Sherpa.ai Privacy-Preserving Multi-Party Entity Alignment without Intersection Disclosure for Noisy Identifiers

Federated Learning (FL) enables collaborative model training among multiple parties without centralizing raw data. There are two main paradigms in FL: Horizontal FL (HFL), where all participants share the same feature space but hold different samples, and Vertical FL (VFL), where parties possess complementary features for the same set of samples. A prerequisite for VFL training is privacy-preserving entity alignment (PPEA), which establishes a common index of samples across parties (alignment) without revealing which samples are shared between them. Conventional private set intersection (PSI) achieves alignment but leaks intersection membership, exposing sensitive relationships between datasets. The standard private set union (PSU) mitigates this risk by aligning on the union of identifiers rather than the intersection. However, existing approaches are often limited to two parties or lack support for typo-tolerant matching. In this paper, we introduce the Sherpa.ai multi-party PSU protocol for VFL, a PPEA method that hides intersection membership and enables both exact and noisy matching. The protocol generalizes two-party approaches to multiple parties with low communication overhead and offers two variants: an order-preserving version for exact alignment and an unordered version tolerant to typographical and formatting discrepancies. We prove correctness and privacy, analyze communication and computational (exponentiation) complexity, and formalize a universal index mapping from local records to a shared index space. This multi-party PSU offers a scalable, mathematically grounded protocol for PPEA in real-world VFL deployments, such as multi-institutional healthcare disease detection, collaborative risk modeling between banks and insurers, and cross-domain fraud detection between telecommunications and financial institutions, while preserving intersection privacy.

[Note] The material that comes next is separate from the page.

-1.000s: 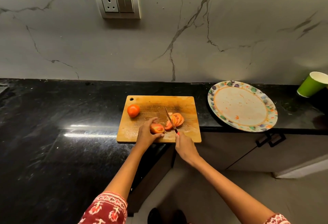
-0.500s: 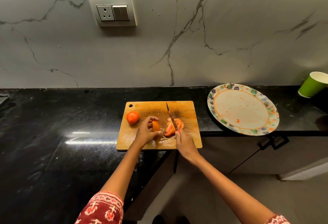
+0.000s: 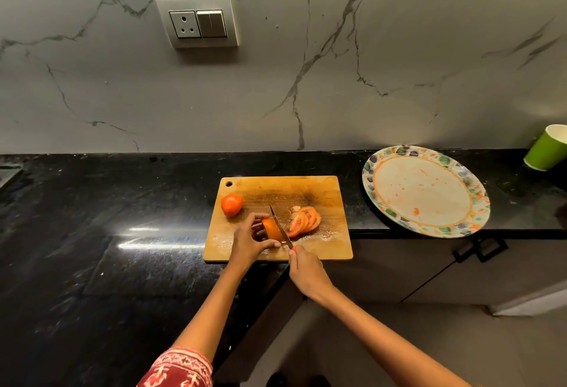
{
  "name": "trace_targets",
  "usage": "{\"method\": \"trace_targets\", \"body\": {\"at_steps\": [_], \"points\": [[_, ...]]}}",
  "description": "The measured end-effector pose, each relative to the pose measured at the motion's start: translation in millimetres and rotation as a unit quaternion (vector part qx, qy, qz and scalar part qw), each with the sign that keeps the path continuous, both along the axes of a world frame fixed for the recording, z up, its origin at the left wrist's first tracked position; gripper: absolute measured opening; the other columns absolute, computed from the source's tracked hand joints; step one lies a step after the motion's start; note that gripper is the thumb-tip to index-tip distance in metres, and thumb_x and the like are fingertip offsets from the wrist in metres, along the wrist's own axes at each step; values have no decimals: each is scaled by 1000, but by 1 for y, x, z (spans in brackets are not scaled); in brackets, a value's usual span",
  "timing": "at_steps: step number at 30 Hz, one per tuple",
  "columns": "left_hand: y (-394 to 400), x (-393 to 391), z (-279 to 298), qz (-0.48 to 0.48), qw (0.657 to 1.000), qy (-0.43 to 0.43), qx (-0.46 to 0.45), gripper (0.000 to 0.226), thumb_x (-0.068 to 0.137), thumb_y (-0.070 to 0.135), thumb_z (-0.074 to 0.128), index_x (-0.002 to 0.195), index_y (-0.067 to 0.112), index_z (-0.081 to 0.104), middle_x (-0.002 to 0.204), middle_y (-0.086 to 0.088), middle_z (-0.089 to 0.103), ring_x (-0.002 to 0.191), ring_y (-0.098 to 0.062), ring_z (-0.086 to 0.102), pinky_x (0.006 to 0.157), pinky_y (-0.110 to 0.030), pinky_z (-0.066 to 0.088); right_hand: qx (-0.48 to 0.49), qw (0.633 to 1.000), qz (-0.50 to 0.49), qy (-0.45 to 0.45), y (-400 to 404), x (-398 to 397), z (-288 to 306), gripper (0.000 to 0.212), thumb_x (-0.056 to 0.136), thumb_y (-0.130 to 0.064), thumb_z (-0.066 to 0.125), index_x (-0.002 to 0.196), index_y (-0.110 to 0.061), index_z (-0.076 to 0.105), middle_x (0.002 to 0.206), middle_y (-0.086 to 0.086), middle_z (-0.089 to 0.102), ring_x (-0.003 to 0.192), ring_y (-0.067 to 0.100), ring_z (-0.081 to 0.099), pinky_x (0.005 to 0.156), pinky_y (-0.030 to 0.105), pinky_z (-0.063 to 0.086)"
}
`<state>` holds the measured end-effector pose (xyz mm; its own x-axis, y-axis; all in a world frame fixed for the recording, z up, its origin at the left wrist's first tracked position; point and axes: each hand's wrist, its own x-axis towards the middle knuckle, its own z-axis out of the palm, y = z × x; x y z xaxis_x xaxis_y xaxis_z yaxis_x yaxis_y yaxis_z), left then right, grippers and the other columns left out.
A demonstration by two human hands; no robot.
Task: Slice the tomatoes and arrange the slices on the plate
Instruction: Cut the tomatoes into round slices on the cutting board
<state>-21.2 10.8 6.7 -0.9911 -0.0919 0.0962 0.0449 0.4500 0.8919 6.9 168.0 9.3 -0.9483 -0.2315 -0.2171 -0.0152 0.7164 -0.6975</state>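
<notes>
Gripping the soft, slippery tomato half (image 3: 272, 229) mid-frame with curled fingers, her left hand (image 3: 250, 244) is steadying it while the right hand (image 3: 306, 273), clamped on the knife (image 3: 280, 227), is slicing beside the cut slices (image 3: 304, 217).

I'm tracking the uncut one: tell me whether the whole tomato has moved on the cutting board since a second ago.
No. The whole tomato sits by the hanging hole at the far left corner of the cutting board, as before; only the camera shifted.
</notes>
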Motion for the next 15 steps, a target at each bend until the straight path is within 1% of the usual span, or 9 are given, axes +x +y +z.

翻译：联邦学习（FL）允许多方在不集中原始数据的情况下协作训练模型。FL存在两种主要范式：横向联邦学习（HFL，所有参与者共享相同特征空间但持有不同样本）与纵向联邦学习（VFL，各方针对同一组样本拥有互补特征）。VFL训练的前提是隐私保护实体对齐（PPEA），即在不泄露样本交集关系的前提下，建立跨参与方的样本公共索引（对齐）。传统私有集合交集（PSI）虽能实现对齐，但会泄露交集成员关系，暴露数据集间的敏感关联。标准私有集合并集（PSU）通过基于标识符并集而非交集进行对齐来缓解此风险。然而，现有方法通常局限于两方场景或缺乏对容错匹配的支持。本文针对VFL场景提出谢尔帕人工智能多方PSU协议，这是一种能隐藏交集成员关系并支持精确匹配与含噪匹配的PPEA方法。该协议以低通信开销将两方方法推广至多方场景，并提供两种变体：用于精确对齐的保序版本与容忍拼写及格式差异的无序版本。我们证明了正确性与隐私性，分析了通信与计算（指数运算）复杂度，并形式化了一种将本地记录映射至共享索引空间的通用索引映射。该多方PSU为真实VFL部署（如跨机构医疗疾病检测、银行与保险公司协同风险建模、电信与金融机构跨域欺诈检测）提供了可扩展且数学严谨的PPEA协议，同时保护交集隐私。